As duas equipes se enfrentaram cinco vezes nesta temporada, com o Barcelona vencendo três e o Atlético de Madrid vencendo duas. A equipe catalã venceu ambos os confrontos da La Liga, mas os Colchoneros pouparam jogadores no segundo desses jogos, e o Atlético saiu por cima em seus confrontos pela Copa del Rey. Nas cinco partidas, ambas as equipes marcaram oito gols.
Problemas defensivos do Barcelona sugerem que o Atlético marcará
As estatísticas são favoráveis ao Atlético. Diego Simeone afirmou que sua equipe buscará o ataque no jogo, e o capitão Koke Resurrección pediu personalidade da equipe com a bola para poder explorar o espaço atrás da pressão do Barcelona. Conforme apontado pelo Diario AS, o Barcelona está atualmente em uma sequência de 14 jogos sem sofrer gols na Europa. Desde a chegada de Flick, nenhuma equipe na Liga dos Campeões sofreu mais que os 43 gols do Barcelona. Nesta temporada, o Barcelona sofreu gols em todas as partidas da Liga dos Campeões também, o que implica que eles podem precisar de quatro gols para avançar.
Experimento defensivo do Barcelona
Desde que Flick chegou, o zagueiro Jules Koundé tem sido usado quase exclusivamente como lateral direito, mas o MD diz que no último treino antes do jogo, o francês foi testado como zagueiro. Ronald Araujo estaria na lateral direita nesse caso, com Eric Garcia no meio-campo. Seria uma surpresa se Koundé fosse movido, mas Pau Cubarsi está suspenso, e Garcia pode ser necessário no centro do campo, pois não é certo quem formará parceria com Pedri no meio.

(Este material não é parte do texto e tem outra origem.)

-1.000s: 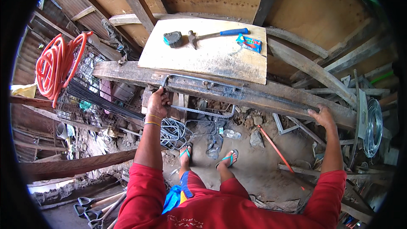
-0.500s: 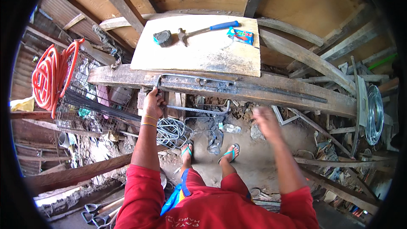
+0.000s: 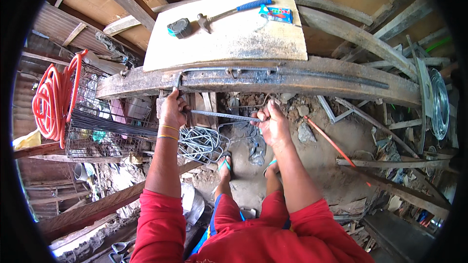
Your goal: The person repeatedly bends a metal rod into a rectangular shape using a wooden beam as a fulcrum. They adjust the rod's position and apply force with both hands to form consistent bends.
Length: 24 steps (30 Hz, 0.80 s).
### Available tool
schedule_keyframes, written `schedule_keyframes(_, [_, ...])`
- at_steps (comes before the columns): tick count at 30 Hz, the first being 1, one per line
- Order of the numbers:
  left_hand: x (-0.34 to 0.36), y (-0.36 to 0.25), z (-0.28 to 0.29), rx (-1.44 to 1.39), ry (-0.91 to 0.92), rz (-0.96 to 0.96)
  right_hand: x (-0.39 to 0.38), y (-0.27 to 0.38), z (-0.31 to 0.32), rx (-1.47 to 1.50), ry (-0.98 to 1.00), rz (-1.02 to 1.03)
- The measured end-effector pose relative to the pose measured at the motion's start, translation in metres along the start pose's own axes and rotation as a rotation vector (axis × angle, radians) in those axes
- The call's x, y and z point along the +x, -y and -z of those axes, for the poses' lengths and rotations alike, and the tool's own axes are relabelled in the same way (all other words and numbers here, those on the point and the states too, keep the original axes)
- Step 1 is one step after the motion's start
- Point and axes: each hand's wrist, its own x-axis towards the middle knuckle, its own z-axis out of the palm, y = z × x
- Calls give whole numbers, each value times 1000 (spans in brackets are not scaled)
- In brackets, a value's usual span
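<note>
A dark steel bar [image 3: 222,115], bent into a squared, stirrup-like shape, has its upper side along a thick wooden beam [image 3: 131,84] against small metal pegs. My left hand [image 3: 171,112] is closed around its left corner, just below the beam's front edge. At the lower side's free end, my right hand [image 3: 273,124] grips the bar, partly hiding its short bent tip. Behind the beam lies a pale board [image 3: 224,44] with a black tape measure [image 3: 180,28], a blue-handled claw hammer [image 3: 226,15] and a blue packet [image 3: 276,14].
Coiled red hose [image 3: 51,104] hangs at the left beside a wire basket [image 3: 87,141] and long dark rods [image 3: 117,125]. Several bent steel frames [image 3: 200,143] lie below my left forearm. Wire coils [image 3: 438,104] hang right; an orange-red rod [image 3: 331,141] leans below them.
My right hand has come left and up from beside the bar and now grips its free end. My left hand keeps its hold. The view has shifted slightly.
</note>
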Motion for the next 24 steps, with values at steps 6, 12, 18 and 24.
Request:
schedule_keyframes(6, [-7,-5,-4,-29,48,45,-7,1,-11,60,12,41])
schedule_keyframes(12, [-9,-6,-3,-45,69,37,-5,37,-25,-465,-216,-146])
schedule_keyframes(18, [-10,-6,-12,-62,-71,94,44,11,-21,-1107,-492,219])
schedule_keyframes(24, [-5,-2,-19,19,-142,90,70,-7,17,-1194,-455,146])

Flick ‘não se preocupa com a defesa’
As dificuldades defensivas do Barcelona foram apontadas a Flick antes do jogo, dado que a Inter conseguiu avançar contra eles, apesar de sua equipe ter marcado seis gols no ano passado. Flick garantiu que não estava preocupado com a defesa e que dependeria de sua equipe pressionar como unidade e ser compacta como time.